Prompt: The answer must be an exact copy of all the data below.

Collected material:
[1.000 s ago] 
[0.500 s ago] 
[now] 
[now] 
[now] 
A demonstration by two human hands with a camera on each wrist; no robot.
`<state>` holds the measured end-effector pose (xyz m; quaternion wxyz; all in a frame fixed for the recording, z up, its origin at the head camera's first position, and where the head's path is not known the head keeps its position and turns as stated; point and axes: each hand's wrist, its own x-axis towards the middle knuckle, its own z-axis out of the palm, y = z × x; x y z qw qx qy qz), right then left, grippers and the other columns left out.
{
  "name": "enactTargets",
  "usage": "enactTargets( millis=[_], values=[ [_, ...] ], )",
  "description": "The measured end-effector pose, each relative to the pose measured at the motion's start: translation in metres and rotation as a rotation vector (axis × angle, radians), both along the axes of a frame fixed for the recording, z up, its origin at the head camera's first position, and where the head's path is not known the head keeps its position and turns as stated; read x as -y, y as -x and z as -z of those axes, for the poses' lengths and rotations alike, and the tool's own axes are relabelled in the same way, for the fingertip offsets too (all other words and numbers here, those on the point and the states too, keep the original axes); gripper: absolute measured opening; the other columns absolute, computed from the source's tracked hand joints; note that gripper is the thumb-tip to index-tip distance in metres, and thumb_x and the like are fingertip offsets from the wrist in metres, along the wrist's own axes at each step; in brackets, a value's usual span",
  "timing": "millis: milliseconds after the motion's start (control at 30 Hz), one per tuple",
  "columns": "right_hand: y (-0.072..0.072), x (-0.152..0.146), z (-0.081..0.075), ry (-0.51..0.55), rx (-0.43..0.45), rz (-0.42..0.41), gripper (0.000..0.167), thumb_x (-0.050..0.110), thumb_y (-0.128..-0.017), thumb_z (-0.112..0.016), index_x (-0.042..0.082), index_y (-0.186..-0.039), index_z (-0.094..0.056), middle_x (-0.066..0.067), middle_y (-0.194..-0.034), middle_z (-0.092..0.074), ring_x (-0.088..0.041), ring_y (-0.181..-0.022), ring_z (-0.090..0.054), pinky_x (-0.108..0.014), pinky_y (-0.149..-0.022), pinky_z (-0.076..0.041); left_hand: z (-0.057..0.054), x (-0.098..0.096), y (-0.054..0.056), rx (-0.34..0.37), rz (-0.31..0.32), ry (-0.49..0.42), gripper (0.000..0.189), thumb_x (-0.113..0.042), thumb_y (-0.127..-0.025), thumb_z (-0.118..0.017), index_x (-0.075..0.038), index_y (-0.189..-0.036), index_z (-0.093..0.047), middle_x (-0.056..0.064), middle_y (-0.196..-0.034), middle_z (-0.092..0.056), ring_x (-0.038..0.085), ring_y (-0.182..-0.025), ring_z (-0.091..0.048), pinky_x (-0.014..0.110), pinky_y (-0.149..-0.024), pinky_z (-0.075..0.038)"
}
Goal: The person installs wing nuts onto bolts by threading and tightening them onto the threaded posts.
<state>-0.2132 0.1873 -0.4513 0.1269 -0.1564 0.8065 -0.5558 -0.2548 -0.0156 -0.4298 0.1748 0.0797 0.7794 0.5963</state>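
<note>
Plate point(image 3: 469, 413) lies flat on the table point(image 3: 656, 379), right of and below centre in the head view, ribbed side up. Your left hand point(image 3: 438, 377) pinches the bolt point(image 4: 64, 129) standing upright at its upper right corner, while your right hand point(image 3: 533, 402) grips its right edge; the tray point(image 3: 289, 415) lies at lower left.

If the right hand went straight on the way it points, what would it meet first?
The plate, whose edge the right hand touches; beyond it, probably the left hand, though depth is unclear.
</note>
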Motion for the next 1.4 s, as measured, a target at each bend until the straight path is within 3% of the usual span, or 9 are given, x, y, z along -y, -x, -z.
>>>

Answer area:
[1.000 s ago] 
[0.500 s ago] 
[now] 
[now] 
[now] 
A demonstration by two human hands with a camera on each wrist; no robot.
`<state>` holds the measured end-effector pose (xyz m; quaternion wxyz; all in a frame fixed for the recording, z up, its origin at the head camera's first position, and where the head's path is not known the head keeps its position and turns as stated; point and axes: each hand's wrist, its own x-axis towards the middle knuckle, its own z-axis out of the palm, y = z × x; x y z qw qx qy qz), right then left, grippers and the other columns left out.
{
  "name": "enactTargets",
  "usage": "enactTargets( millis=[_], values=[ [_, ...] ], )",
  "description": "The measured end-effector pose, each relative to the pose measured at the motion's start: translation in metres and rotation as a rotation vector (axis × angle, radians), both along the axes of a frame fixed for the recording, z up, its origin at the head camera's first position, and where the head's path is not known the head keeps its position and turns as stated; read x as -y, y as -x and z as -z of those axes, for the poses' lengths and rotations alike, and the tool's own axes are relabelled in the same way, for the fingertip offsets too (all other words and numbers here, those on the point and the states too, keep the original axes); gripper: absolute measured opening; the other columns absolute, computed from the source's tracked hand joints; note that gripper is the thumb-tip to index-tip distance in metres, and thumb_x and the like are fingertip offsets from the wrist in metres, along the wrist's own axes at each step; in brackets, a value's usual span",
  "timing": "millis: milliseconds after the motion's start (control at 30 Hz), one per tuple",
  "columns": "right_hand: y (-0.072..0.072), x (-0.152..0.146), z (-0.081..0.075), ry (-0.51..0.55), rx (-0.43..0.45), rz (-0.42..0.41), gripper (0.000..0.167), thumb_x (-0.050..0.110), thumb_y (-0.128..-0.017), thumb_z (-0.112..0.016), index_x (-0.042..0.082), index_y (-0.186..-0.039), index_z (-0.094..0.056), middle_x (-0.066..0.067), middle_y (-0.194..-0.034), middle_z (-0.092..0.074), ring_x (-0.088..0.041), ring_y (-0.181..-0.022), ring_z (-0.090..0.054), pinky_x (-0.108..0.014), pinky_y (-0.149..-0.022), pinky_z (-0.076..0.041); left_hand: z (-0.057..0.054), x (-0.098..0.096), y (-0.054..0.056), rx (-0.34..0.37), rz (-0.31..0.32), ry (-0.49..0.42), gripper (0.000..0.189), thumb_x (-0.113..0.042), thumb_y (-0.127..-0.025), thumb_z (-0.118..0.017), index_x (-0.075..0.038), index_y (-0.189..-0.036), index_z (-0.093..0.047), middle_x (-0.056..0.064), middle_y (-0.196..-0.034), middle_z (-0.092..0.056), ring_x (-0.038..0.085), ring_y (-0.182..-0.025), ring_z (-0.091..0.048), pinky_x (-0.014..0.110), pinky_y (-0.149..-0.024), pinky_z (-0.075..0.038)"
}
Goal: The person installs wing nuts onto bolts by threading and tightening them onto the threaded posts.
<state>-0.2132 0.1873 -0.4513 0.1269 -0.1564 0.8065 -0.5558 -0.2548 -0.0156 -0.4298 0.1748 0.0797 0.7794 0.5963</state>
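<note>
Plate point(image 3: 469, 413) lies flat on the table point(image 3: 656, 379), right of and below centre in the head view, ribbed side up. Your left hand point(image 3: 438, 377) pinches the bolt point(image 4: 64, 129) standing upright at its upper right corner, while your right hand point(image 3: 533, 402) grips its right edge; the tray point(image 3: 289, 415) lies at lower left.

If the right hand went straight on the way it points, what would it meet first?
The plate, whose edge the right hand touches; beyond it, probably the left hand, though depth is unclear.
</note>
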Motion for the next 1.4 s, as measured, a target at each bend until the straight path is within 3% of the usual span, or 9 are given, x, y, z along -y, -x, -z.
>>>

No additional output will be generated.